» **Exercise requirements**
The complete listing should be copied out exactly.

» **Dataset section**
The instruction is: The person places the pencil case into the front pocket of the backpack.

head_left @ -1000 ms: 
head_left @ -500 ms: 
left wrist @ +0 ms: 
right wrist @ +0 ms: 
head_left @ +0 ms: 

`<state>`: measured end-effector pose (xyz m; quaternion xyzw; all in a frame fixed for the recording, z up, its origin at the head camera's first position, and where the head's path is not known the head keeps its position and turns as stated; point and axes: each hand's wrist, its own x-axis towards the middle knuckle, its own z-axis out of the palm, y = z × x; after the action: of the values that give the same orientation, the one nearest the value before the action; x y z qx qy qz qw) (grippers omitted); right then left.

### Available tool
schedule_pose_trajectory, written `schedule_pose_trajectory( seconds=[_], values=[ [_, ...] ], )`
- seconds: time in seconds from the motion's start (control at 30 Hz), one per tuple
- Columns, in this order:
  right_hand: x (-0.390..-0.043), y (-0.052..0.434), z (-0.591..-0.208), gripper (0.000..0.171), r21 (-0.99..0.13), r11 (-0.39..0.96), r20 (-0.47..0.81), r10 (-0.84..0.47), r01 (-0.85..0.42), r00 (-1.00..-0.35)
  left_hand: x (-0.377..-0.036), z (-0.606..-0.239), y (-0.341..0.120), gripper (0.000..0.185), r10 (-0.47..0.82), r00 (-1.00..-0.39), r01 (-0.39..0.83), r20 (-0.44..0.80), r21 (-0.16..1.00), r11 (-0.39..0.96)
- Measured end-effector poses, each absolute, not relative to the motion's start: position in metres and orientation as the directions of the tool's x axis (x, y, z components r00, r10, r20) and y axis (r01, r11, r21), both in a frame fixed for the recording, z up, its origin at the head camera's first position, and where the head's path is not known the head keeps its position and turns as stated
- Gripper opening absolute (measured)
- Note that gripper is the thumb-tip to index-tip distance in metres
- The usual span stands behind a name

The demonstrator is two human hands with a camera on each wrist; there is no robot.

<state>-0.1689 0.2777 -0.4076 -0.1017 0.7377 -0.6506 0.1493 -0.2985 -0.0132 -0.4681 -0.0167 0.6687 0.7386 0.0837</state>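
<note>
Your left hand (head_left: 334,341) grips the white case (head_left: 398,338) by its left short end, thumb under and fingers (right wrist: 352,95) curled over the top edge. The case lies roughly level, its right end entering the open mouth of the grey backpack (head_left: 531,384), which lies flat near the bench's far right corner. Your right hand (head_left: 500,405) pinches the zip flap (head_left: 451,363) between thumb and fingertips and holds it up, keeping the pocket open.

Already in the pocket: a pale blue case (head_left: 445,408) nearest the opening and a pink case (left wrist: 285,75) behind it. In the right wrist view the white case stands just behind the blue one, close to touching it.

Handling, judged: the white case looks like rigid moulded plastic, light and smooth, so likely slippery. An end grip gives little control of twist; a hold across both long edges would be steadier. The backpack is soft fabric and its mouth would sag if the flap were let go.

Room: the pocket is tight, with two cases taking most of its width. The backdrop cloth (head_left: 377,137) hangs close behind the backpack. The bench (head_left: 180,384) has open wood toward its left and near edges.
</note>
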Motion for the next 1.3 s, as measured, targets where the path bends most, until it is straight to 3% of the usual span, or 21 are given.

» **Task answer**
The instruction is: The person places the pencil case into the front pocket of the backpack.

head_left @ -1000 ms: 
head_left @ -500 ms: 
left wrist @ +0 ms: 
right wrist @ +0 ms: 
head_left @ +0 ms: 

`<state>`: measured end-effector pose (xyz m; quaternion xyzw; all in a frame fixed for the recording, z up, its origin at the head camera's first position, and where the head's path is not known the head keeps its position and turns as stated; point and axes: each hand's wrist, its own x-axis towards the middle knuckle, its own z-axis out of the palm, y = z × x; after the action: of the values that give the same orientation, the one nearest the value before the action; x y z qx qy qz qw) (grippers omitted); right then left.

### Available tool
schedule_pose_trajectory, written `schedule_pose_trajectory( seconds=[_], values=[ [_, ...] ], )`
- seconds: time in seconds from the motion's start (control at 30 Hz), one per tuple
- Columns, in this order:
  right_hand: x (-0.390..-0.043), y (-0.052..0.434), z (-0.591..-0.208), gripper (0.000..0.171), r21 (-0.99..0.13), r11 (-0.39..0.96), r20 (-0.47..0.81), r10 (-0.84..0.47), r01 (-0.85..0.42), r00 (-1.00..-0.35)
  left_hand: x (-0.377..-0.036), z (-0.606..-0.239), y (-0.341..0.120), gripper (0.000..0.185), r10 (-0.47..0.82), r00 (-1.00..-0.39), r01 (-0.39..0.83), r20 (-0.44..0.80), r21 (-0.16..1.00), r11 (-0.39..0.96)
- Measured end-effector poses, each absolute, not relative to the motion's start: position in metres and orientation as the directions of the tool's x axis (x, y, z components r00, r10, r20) and y axis (r01, r11, r21), both in a frame fixed for the recording, z up, its origin at the head camera's first position, and where the head's path is not known the head keeps its position and turns as stated
- Gripper opening absolute (measured)
- Note that gripper is the thumb-tip to index-tip distance in metres
- The usual span stands behind a name

The demonstrator is two human hands with a camera on each wrist; there is no robot.

<state>-0.1689 0.2777 -0.4076 -0.1017 0.7377 -0.6506 0.1493 -0.2985 -0.0132 -0.4681 -0.0167 0.6687 0.7386 0.0837</state>
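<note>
Your left hand (head_left: 334,341) grips the white case (head_left: 398,338) by its left short end, thumb under and fingers (right wrist: 352,95) curled over the top edge. The case lies roughly level, its right end entering the open mouth of the grey backpack (head_left: 531,384), which lies flat near the bench's far right corner. Your right hand (head_left: 500,405) pinches the zip flap (head_left: 451,363) between thumb and fingertips and holds it up, keeping the pocket open.

Already in the pocket: a pale blue case (head_left: 445,408) nearest the opening and a pink case (left wrist: 285,75) behind it. In the right wrist view the white case stands just behind the blue one, close to touching it.

Handling, judged: the white case looks like rigid moulded plastic, light and smooth, so likely slippery. An end grip gives little control of twist; a hold across both long edges would be steadier. The backpack is soft fabric and its mouth would sag if the flap were let go.

Room: the pocket is tight, with two cases taking most of its width. The backdrop cloth (head_left: 377,137) hangs close behind the backpack. The bench (head_left: 180,384) has open wood toward its left and near edges.
</note>
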Motion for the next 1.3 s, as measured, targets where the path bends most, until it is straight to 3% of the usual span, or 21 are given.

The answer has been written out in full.